Exercise directions: Leaving out the pictures, write out exactly each line from the line with "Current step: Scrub" through the close of the listing below.

Data block:

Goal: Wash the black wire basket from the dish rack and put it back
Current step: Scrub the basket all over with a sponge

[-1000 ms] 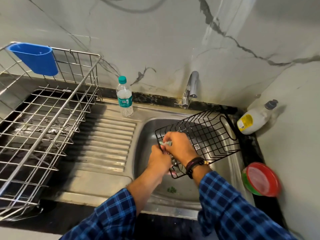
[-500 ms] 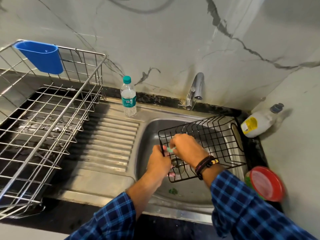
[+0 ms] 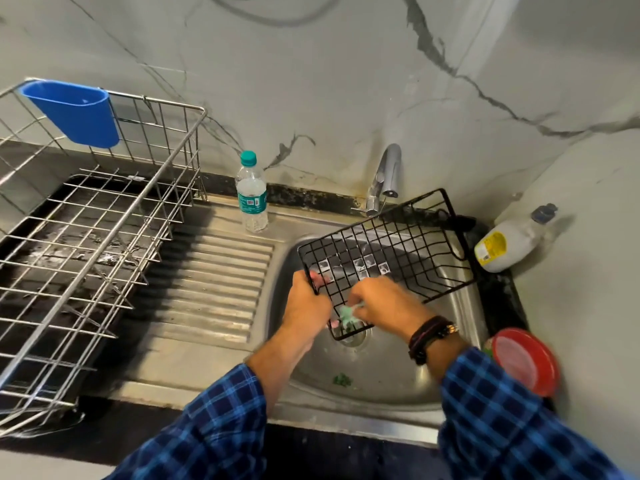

Result below:
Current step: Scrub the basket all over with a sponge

[-1000 ms] 
[-500 ms] 
[+0 ms] 

The required response has been given in full.